(Records from a dataset)
********
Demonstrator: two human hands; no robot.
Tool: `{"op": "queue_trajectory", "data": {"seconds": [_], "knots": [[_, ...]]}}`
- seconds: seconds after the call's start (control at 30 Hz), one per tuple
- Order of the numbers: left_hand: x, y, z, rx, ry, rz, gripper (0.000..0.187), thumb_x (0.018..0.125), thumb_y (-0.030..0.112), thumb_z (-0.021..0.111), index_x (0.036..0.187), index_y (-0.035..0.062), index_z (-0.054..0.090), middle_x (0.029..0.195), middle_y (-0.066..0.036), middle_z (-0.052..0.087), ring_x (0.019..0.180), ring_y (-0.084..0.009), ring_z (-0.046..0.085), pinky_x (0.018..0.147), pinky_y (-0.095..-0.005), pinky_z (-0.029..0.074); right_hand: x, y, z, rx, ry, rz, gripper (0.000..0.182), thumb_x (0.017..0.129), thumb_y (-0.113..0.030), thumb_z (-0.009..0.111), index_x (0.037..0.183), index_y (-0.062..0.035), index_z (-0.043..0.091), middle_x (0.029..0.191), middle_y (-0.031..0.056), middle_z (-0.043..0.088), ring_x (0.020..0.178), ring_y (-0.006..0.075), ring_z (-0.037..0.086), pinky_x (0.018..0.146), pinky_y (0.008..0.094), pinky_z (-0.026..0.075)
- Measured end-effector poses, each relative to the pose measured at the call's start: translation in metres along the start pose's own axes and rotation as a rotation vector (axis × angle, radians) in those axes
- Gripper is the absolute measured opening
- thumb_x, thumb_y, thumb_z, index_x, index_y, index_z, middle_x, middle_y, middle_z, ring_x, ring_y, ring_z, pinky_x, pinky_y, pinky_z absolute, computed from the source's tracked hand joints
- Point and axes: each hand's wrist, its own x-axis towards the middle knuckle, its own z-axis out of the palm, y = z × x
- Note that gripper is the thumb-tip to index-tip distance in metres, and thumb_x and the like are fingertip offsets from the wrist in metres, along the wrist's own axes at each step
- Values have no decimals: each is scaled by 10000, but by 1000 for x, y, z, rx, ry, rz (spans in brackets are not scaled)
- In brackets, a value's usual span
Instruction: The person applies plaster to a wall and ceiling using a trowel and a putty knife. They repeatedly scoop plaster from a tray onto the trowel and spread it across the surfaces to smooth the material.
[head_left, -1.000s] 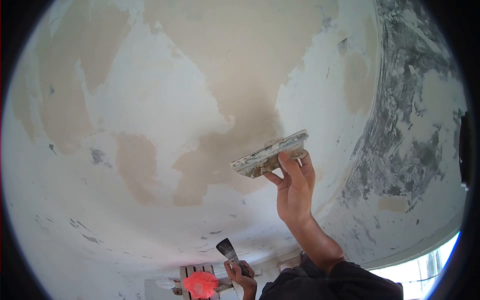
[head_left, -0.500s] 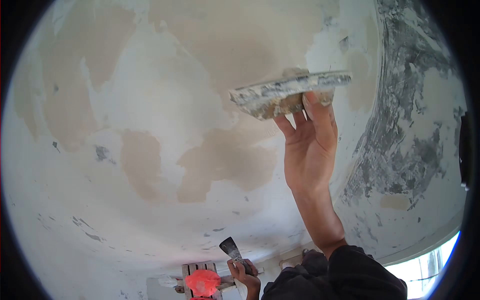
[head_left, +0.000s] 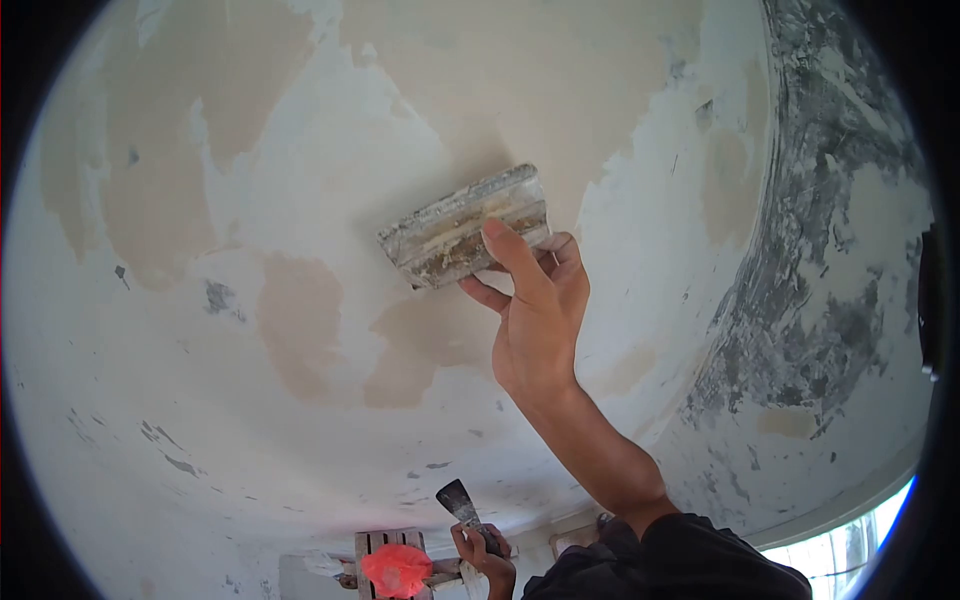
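My right hand [head_left: 540, 330] reaches up from the right, closed round the back of a wide plastering trowel [head_left: 465, 228]. The thumb lies over the tool's back, and old filler crusts its long edge. Its blade is tilted, close over the pale wall [head_left: 300, 180], which carries beige filler patches [head_left: 300, 325]. Low in the view, my left hand [head_left: 485, 550] is wrapped round the handle of a putty knife [head_left: 460, 502], its dark blade pointing up and left.
Below, a slatted wooden stool or crate [head_left: 365, 548] bears a crumpled red plastic bag [head_left: 397, 570]. Rough grey wall [head_left: 840, 270] runs along the right, with a bright window [head_left: 850, 550] at lower right.
My right hand has moved left and down across the wall with the trowel, whose back now faces me more. The left hand with the putty knife stays nearly in place.
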Motion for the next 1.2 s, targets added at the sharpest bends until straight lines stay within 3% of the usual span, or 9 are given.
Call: {"op": "queue_trajectory", "data": {"seconds": [0.17, 0.27, 0.4, 0.47, 0.57, 0.93, 1.0, 1.07, 1.2], "knots": [[-2, -9, -5, -5, -81, -3, 239, 996, 329, 486, 997, 108, 395, 600, -72, 495, 333, -107, 352, 304, -249, 237, 11, -36, 18, 196, -139, -238, 252, 893, -173, 667, 1061, -61, 516, 1073, 47, 600, 925, 130, 583, 828, 383, 551], [-1, -11, -4, -48, -117, -26, 198, 982, 319, 515, 996, 150, 412, 615, -48, 513, 345, -111, 381, 298, -231, 230, -1, -47, -10, 208, -82, -277, 273, 877, -182, 681, 1034, -67, 490, 1001, 48, 592, 931, 119, 602, 769, 339, 576], [3, -16, -3, -46, -101, -2, 238, 994, 331, 493, 997, 115, 393, 605, -76, 501, 325, -107, 345, 291, -252, 226, -31, -29, -39, 93, -3, -95, 257, 882, -130, 674, 1038, -77, 477, 1009, 44, 602, 961, 118, 616, 785, 356, 587], [4, -15, 0, -114, -123, 88, 217, 981, 205, 534, 1142, 79, 460, 555, 9, 360, 377, -59, 250, 319, -222, 199, -41, -13, -45, 69, 2, -2, 252, 880, -125, 678, 1012, -72, 470, 1007, 47, 600, 948, 132, 620, 808, 385, 586], [5, -12, 5, -119, -101, 124, 187, 980, 201, 524, 1110, 85, 458, 549, 29, 319, 382, -58, 259, 316, -224, 198, -39, 10, -49, 76, 33, 67, 257, 879, -136, 686, 986, -60, 464, 992, 53, 596, 935, 148, 623, 822, 411, 578], [1, -11, -4, -103, -88, 100, 124, 978, 193, 529, 1034, 116, 449, 569, 24, 353, 401, -54, 259, 323, -218, 205, 15, -43, 17, 220, -215, -208, 243, 886, -145, 670, 1045, -64, 505, 1032, 61, 601, 970, 126, 601, 832, 361, 577], [4, -13, -8, -120, -119, 112, 120, 982, 193, 526, 1038, 119, 451, 571, 22, 365, 398, -52, 261, 324, -219, 207, 9, -59, -3, 261, -249, -329, 296, 903, -122, 635, 1149, -40, 493, 1034, 62, 604, 985, 111, 610, 794, 331, 603], [7, -14, -13, -15, -102, 99, 201, 985, 317, 510, 987, 148, 402, 615, -53, 512, 341, -110, 384, 291, -234, 231, -12, -57, -35, 202, -170, -279, 314, 919, -110, 597, 1199, -38, 473, 1067, 70, 607, 1011, 122, 616, 764, 311, 615], [-1, 1, 0, -93, -47, 75, 113, 990, 188, 514, 1059, 120, 456, 579, 17, 394, 386, -48, 264, 326, -219, 208, -33, -16, -116, -46, -72, -144, 364, 911, -108, 604, 1230, -33, 446, 1117, 80, 592, 1030, 153, 615, 777, 344, 617]]}}
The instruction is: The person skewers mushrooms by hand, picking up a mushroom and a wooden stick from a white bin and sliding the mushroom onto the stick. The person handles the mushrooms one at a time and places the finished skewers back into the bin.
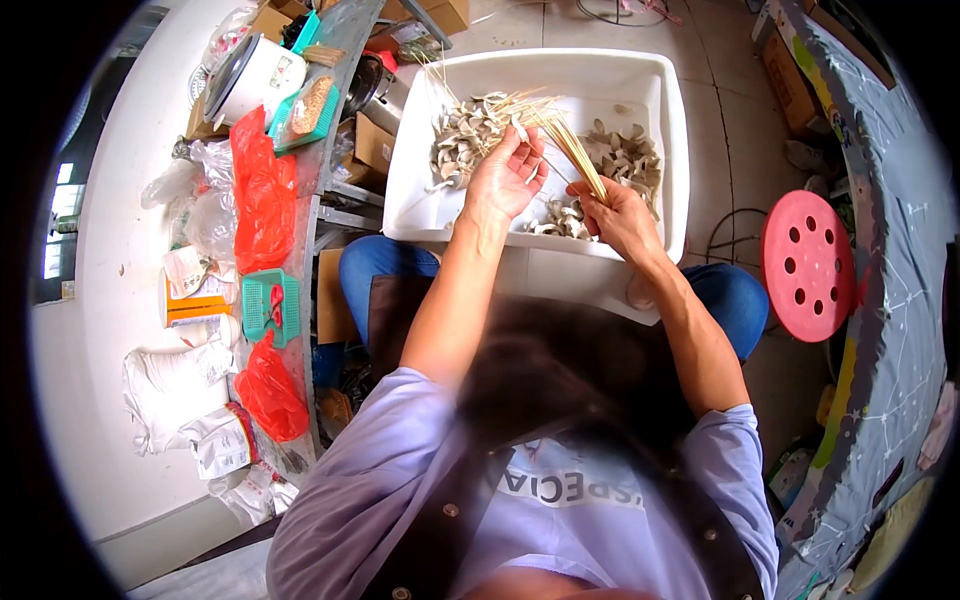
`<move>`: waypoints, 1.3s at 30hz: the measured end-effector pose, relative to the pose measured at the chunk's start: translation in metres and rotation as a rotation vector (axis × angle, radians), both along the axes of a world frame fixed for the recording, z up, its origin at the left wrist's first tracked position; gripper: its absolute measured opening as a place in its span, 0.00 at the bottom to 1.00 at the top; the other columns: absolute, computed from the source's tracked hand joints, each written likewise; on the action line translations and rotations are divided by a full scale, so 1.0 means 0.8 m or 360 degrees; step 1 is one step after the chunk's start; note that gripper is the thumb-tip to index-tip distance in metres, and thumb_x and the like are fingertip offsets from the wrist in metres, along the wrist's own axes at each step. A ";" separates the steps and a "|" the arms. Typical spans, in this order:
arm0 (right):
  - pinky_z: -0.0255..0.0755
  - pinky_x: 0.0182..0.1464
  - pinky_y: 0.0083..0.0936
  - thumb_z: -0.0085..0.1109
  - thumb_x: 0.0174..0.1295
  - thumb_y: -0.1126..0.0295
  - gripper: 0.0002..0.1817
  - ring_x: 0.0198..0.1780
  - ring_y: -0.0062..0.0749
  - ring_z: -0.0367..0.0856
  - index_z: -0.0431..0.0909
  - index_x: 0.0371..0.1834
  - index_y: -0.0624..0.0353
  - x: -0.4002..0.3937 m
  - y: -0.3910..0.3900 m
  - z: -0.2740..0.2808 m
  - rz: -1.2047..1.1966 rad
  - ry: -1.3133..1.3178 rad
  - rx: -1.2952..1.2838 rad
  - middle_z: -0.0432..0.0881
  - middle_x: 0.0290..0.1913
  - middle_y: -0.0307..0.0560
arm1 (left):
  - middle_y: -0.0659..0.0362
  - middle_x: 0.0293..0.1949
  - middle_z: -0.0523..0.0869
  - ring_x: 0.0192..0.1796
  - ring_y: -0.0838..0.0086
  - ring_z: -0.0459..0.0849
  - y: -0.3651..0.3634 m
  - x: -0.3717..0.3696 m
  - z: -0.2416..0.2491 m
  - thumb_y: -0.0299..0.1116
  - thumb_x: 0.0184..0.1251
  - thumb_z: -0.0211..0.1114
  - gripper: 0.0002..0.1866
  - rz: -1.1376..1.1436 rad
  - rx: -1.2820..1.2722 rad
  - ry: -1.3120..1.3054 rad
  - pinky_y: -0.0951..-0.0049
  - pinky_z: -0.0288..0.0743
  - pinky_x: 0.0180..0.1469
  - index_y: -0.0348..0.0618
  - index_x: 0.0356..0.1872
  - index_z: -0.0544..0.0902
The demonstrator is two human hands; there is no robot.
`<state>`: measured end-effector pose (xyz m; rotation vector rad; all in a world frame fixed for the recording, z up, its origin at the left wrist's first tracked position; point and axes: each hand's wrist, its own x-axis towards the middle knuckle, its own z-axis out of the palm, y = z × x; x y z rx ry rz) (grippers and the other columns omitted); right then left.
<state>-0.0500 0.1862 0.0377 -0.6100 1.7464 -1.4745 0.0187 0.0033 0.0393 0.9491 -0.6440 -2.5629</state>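
Observation:
A bundle of thin bamboo skewers [572, 150] is in my right hand [622, 218], whose fingers are wrapped round its lower end. The skewers point up and left across the tub. My left hand [508, 172] is palm up with curled fingers, pinching a small pale piece [518, 130] that looks like mushroom. Both hands are over a white plastic tub [400, 195]. Grey-white mushroom-like pieces lie in it, in a left heap [462, 140] and a right heap [625, 160]. More skewers with pieces on them seem to rest over the left heap.
The tub stands before my knees on a tiled floor [700, 120]. Along the left, a table carries red plastic bags [262, 195], a green basket [270, 308] and a white bucket [262, 80]. To the right are a red round stool [808, 266] and a grey-blue patterned cloth [885, 200].

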 end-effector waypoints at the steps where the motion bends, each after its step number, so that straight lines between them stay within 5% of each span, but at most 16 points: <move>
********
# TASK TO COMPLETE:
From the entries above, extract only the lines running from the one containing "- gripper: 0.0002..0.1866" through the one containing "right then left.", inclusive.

# SOLUTION TO THE EXERCISE:
  - gripper: 0.0002..0.1866
  - rz: -1.1376..1.1436 rad
  - rx: -1.2820..1.2722 rad
  - ry: -1.3120..1.3054 rad
  - pinky_y: -0.0951..-0.0049
  - pinky_z: -0.0288..0.0743
  - pinky_x: 0.0180..0.1469
  - index_y: -0.0348..0.0618
  - index_x: 0.0356..0.1872
  - index_z: -0.0544..0.0902
The demonstrator is two human hands; there is no robot.
`<state>`: measured end-effector pose (xyz m; rotation vector rad; all in a world frame fixed for the recording, z up, its origin at the left wrist's first tracked position; point and axes: each hand's wrist, its own x-axis towards the middle knuckle, its own z-axis out of the palm, y = z × x; x y z rx ry rz) (grippers and the other columns omitted); right then left.

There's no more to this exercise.